Una de ellas por ejemplo, aunque parezca una estupidez o una locura, son las sillas. El centro de atención médica referente de la provincia de Entre Ríos se está quedando sin sillas para los acompañantes. Cada una de las personas que llega de distintos puntos de la provincia o de la capital y que está con un enfermo debe llevar su silla, reposera o banco. Una vergüenza total, porque el que no tiene se sienta en el piso o donde puede. Imagínense el cuadro.

Según lo que pude averiguar este problema viene de larga data. El pedido, según le manifiestan los principales directivos del nosocomio a sus empleados, está hecho desde hace bastante tiempo, pero lo concreto es que las sillas no llegan. El hospital tiene tres pisos y en cada uno de ellos el problema, entre otros tantos, es el mismo. La falta de comodidad. El hospital es de todos, es de una provincia entera. Tal vez el gobierno, mediante el Ministerio de Salud, con la reciente designada Sonia Velázquez, logre atender este trance.
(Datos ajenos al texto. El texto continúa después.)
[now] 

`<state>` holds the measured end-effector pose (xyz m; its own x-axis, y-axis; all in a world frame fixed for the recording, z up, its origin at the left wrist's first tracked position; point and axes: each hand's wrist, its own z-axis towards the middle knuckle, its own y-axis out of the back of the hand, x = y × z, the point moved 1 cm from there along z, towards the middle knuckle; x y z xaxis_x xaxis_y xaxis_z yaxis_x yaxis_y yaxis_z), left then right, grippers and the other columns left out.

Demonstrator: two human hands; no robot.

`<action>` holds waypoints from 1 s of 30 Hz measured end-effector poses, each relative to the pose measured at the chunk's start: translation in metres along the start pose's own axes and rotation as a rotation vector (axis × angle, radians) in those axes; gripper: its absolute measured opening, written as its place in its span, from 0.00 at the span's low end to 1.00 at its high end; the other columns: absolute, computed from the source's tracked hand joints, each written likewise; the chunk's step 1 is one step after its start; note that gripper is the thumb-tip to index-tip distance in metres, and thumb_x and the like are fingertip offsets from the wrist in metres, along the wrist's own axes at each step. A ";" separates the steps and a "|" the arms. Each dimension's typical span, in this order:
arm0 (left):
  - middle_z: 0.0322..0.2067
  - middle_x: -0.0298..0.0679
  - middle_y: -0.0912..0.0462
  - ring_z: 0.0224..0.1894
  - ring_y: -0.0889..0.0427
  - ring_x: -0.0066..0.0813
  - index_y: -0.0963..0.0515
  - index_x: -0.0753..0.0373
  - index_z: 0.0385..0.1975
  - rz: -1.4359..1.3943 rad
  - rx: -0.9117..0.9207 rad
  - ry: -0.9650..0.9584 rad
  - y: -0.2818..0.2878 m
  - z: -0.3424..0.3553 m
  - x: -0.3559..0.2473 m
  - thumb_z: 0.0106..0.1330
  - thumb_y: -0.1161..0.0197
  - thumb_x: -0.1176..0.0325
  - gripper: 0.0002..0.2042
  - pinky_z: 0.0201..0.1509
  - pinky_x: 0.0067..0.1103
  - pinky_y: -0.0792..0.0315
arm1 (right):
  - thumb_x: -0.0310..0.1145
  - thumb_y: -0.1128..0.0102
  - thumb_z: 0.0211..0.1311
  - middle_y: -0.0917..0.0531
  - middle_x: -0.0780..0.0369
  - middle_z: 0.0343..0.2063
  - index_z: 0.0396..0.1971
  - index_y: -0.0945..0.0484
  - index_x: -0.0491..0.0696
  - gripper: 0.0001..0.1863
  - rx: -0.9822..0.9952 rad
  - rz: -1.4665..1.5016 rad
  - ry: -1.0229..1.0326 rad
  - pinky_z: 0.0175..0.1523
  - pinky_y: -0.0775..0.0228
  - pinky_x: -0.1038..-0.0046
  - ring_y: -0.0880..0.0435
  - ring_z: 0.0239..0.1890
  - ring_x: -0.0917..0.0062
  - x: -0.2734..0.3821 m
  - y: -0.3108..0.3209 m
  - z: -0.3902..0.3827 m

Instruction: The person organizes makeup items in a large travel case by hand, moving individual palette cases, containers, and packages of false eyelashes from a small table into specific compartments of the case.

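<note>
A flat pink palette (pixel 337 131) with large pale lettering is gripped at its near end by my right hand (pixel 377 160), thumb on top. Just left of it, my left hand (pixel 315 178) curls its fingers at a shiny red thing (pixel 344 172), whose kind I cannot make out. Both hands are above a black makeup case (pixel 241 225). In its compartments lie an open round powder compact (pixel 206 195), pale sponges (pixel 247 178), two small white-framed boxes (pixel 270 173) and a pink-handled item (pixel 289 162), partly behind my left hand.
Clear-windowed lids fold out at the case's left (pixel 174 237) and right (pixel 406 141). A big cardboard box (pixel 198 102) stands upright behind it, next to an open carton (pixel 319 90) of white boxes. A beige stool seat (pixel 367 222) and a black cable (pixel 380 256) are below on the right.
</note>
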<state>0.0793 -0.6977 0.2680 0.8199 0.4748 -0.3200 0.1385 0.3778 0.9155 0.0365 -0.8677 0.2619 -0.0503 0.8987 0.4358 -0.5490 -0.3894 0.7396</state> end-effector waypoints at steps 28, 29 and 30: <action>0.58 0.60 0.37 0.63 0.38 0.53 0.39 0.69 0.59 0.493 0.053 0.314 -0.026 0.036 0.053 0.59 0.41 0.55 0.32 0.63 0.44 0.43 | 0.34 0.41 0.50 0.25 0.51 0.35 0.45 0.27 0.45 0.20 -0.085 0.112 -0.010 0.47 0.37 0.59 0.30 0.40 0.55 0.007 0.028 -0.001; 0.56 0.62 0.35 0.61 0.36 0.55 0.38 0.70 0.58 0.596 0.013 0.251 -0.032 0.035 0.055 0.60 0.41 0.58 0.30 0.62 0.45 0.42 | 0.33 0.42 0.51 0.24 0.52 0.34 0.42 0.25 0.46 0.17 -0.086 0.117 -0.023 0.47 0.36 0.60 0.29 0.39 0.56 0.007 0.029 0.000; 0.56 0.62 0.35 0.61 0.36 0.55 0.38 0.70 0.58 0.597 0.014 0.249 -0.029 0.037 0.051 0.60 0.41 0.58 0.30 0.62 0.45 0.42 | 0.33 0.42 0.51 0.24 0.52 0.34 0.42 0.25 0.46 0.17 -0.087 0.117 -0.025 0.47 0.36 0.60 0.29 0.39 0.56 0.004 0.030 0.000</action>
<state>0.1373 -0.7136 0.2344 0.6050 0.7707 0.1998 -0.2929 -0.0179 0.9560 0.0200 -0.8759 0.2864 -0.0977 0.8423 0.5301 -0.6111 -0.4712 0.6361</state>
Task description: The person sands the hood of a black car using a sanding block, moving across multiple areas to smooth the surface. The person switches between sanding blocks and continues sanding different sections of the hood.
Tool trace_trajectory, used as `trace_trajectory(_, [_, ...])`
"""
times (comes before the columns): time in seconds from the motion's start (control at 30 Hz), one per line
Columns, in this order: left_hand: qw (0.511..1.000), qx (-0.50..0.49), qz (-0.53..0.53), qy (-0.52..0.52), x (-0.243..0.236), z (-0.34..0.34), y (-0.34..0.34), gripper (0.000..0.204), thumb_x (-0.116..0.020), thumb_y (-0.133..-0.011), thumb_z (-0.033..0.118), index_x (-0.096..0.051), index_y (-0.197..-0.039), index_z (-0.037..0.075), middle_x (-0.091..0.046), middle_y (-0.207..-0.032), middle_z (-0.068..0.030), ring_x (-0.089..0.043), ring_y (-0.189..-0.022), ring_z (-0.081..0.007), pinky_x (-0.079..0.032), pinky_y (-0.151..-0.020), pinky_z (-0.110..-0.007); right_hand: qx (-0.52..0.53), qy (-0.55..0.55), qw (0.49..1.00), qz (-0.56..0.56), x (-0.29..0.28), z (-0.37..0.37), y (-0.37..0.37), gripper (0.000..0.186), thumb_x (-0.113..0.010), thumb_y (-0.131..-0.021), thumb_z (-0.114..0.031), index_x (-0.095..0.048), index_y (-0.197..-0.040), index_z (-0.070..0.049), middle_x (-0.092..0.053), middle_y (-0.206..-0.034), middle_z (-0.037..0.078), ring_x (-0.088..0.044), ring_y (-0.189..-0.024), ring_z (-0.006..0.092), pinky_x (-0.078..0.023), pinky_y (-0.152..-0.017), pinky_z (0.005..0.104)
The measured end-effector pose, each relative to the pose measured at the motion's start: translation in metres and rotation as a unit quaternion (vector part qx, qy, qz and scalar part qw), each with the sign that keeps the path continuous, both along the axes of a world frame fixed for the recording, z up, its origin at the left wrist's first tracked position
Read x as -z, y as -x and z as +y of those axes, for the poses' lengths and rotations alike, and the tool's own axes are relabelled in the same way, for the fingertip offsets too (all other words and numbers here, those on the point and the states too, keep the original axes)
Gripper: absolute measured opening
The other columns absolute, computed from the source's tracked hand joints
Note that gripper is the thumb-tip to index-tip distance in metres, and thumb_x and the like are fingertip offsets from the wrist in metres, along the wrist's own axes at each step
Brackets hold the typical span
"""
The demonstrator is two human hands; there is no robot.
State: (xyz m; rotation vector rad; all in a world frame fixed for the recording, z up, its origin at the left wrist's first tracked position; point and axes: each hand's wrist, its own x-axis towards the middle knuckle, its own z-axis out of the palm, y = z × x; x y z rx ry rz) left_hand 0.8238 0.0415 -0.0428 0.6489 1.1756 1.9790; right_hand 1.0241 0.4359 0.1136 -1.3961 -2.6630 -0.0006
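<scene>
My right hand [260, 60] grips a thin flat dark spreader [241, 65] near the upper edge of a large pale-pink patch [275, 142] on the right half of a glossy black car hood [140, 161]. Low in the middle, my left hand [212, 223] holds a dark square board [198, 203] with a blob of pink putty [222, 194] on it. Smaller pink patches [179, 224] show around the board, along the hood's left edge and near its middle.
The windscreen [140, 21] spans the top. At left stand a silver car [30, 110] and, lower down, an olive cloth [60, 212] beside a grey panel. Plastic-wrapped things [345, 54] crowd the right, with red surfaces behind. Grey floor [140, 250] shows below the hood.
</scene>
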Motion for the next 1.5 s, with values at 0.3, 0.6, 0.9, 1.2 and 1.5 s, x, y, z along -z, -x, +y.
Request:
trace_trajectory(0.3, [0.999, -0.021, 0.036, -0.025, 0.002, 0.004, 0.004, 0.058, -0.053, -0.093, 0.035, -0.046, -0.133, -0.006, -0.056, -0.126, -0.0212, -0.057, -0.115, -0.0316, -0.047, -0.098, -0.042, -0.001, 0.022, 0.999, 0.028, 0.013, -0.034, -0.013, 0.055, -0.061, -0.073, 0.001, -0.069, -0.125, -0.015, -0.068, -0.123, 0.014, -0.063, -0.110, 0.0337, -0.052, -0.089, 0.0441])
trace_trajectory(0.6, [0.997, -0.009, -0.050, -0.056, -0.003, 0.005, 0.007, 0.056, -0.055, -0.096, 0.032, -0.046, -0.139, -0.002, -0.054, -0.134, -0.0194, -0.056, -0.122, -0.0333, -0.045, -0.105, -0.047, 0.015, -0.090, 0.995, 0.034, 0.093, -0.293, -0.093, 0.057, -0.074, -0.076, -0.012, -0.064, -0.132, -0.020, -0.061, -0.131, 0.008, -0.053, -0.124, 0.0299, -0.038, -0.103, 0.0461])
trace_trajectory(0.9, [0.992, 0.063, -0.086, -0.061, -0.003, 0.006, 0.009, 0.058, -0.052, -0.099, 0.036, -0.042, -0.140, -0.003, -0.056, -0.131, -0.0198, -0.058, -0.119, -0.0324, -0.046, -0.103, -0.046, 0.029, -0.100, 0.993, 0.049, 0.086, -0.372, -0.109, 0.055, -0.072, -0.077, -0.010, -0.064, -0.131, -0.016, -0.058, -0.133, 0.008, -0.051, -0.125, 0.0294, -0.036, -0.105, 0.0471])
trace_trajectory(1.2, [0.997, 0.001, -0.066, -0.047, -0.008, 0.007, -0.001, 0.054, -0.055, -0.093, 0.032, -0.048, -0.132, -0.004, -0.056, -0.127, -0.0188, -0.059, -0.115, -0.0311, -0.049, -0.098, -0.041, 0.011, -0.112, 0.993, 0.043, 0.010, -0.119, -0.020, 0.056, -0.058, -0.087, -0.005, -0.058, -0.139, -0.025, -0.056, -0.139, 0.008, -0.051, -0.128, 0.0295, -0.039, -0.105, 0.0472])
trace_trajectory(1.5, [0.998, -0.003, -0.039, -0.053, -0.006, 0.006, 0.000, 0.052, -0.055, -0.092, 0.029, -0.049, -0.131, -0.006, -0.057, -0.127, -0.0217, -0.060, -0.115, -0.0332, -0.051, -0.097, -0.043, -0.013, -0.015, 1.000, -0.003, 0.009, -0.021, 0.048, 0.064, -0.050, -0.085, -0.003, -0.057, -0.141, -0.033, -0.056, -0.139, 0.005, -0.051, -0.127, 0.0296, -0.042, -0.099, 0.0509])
En este contexto trabajan los médicos, enfermeros y ordenanzas. A ellos los despego de este panorama y no pongo en discusión su tarea. En los tres sectores me saco realmente el sombrero. Vi profesionalismo y un alto nivel en lo que se hace con los pacientes del nosocomio. A veces, con poco, hacen mucho y es algo que debe ser resaltado. Soy consciente de que si de pedidos se trata, el hospital tiene una larga lista de prioridades, pero también me da la sensación de que puntualmente de este aprieto se puede salir fácilmente.

Gestiones anteriores de gobierno no pudieron, ojalá esta que se viene de la mano de Velázquez pueda con este inconveniente. Los acompañantes y los empleados se lo agradecerán.